▶ _Exercise data_
□ □ □ □
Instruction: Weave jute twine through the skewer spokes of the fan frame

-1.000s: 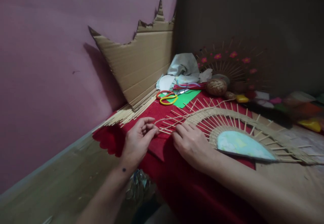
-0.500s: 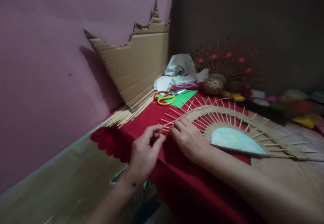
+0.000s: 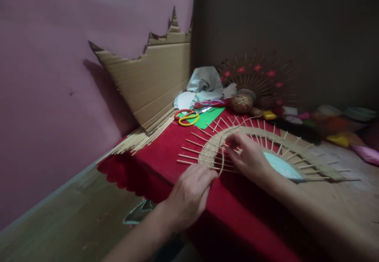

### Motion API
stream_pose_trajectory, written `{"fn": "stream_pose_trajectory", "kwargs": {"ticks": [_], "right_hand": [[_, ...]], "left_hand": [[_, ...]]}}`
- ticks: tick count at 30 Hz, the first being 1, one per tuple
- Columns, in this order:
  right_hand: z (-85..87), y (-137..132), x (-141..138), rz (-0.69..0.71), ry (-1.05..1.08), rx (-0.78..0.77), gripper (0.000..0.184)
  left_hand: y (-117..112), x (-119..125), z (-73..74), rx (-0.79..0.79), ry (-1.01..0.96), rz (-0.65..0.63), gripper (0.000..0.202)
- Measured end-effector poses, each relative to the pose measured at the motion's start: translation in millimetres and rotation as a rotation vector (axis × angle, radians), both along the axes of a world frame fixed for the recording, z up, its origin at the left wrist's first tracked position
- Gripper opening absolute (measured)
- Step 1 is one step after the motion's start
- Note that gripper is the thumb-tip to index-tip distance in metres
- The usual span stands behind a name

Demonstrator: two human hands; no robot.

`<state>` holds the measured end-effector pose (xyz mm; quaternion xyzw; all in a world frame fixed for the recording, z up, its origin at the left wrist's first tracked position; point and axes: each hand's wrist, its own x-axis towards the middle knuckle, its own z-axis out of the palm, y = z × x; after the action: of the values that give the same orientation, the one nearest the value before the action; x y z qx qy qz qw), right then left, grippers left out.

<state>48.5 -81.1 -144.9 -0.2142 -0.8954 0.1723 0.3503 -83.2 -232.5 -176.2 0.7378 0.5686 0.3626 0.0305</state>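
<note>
A half-round fan (image 3: 207,151) of thin sticks, woven across with a band of twine, lies on the red cloth. Its centre is a pale blue half-disc (image 3: 282,166), partly hidden by my right forearm. At the fan's near left end, my left hand (image 3: 191,191) is closed with its fingertips beside the band's lower edge, pinching the twine. A loose strand of twine (image 3: 223,161) curves up from there to my right hand (image 3: 247,155). That hand hovers over the inner sticks, thumb and fingers pinched on the strand. Its fingertips are partly blurred.
Scissors (image 3: 187,117) with red and yellow handles lie on a green sheet (image 3: 211,119). Loose sticks (image 3: 142,138) lie beside cut cardboard (image 3: 154,76) leaning on the wall. Behind are a twine ball (image 3: 241,103) and a flowered fan (image 3: 257,72). Red cloth (image 3: 156,151) overhangs the table edge.
My hands have moved right and apart, the left also lower. The twine strand now shows stretched between them, and the woven band's left end is uncovered. The whole view has shifted slightly.
</note>
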Motion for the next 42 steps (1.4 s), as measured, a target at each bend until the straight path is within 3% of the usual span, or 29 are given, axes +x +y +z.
{"fn": "stream_pose_trajectory", "kwargs": {"ticks": [3,7,10,15,18,22,28,33,38,42], "right_hand": [[0.4,-1,0,0.064,-0.017,0.125,0.038],[1.8,-10,2,0.34,-0.239,0.242,0.024],[3.9,-12,7,0.346,-0.317,0.194,0.017],[18.5,-14,16,0.423,-0.445,0.051,0.029],[25.0,-15,18,0.463,-0.491,0.02,0.026],[23.2,-14,17,0.439,-0.494,0.027,0.015],[22.4,-11,13,0.383,-0.46,-0.031,0.019],[23.9,-10,12,0.392,-0.438,0.006,0.017],[22.4,-7,11,0.367,-0.456,0.023,0.018],[19.9,-4,11,0.221,-0.428,0.12,0.019]], "left_hand": [[2,1,2.0,-0.004,0.062,-0.054,0.024],[5,0,6.3,-0.009,0.096,-0.133,0.022],[6,-4,8.8,-0.033,0.079,-0.188,0.019],[7,-10,9.5,-0.064,-0.023,-0.239,0.022],[9,-11,8.6,-0.084,-0.054,-0.232,0.022],[10,-11,7.6,-0.099,-0.086,-0.23,0.023],[11,-15,9.0,-0.104,-0.112,-0.201,0.032],[16,-20,6.4,-0.087,0.051,-0.058,0.029],[25,-21,3.3,-0.055,0.16,-0.06,0.013],[30,-23,-1.4,0.06,0.235,-0.033,0.015]]}}
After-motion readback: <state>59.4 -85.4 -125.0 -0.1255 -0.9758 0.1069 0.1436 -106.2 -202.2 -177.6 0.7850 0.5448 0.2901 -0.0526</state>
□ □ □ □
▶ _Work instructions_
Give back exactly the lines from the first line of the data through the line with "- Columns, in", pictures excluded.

▶ _Output_
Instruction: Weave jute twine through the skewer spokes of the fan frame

-1.000s: 
-0.500s: 
+0.000s: 

### Motion API
stream_pose_trajectory, written `{"fn": "stream_pose_trajectory", "kwargs": {"ticks": [_], "right_hand": [[_, ...]], "left_hand": [[_, ...]]}}`
- ticks: tick count at 30 Hz, the first being 1, one per tuple
- Columns, in this order:

That completes the response.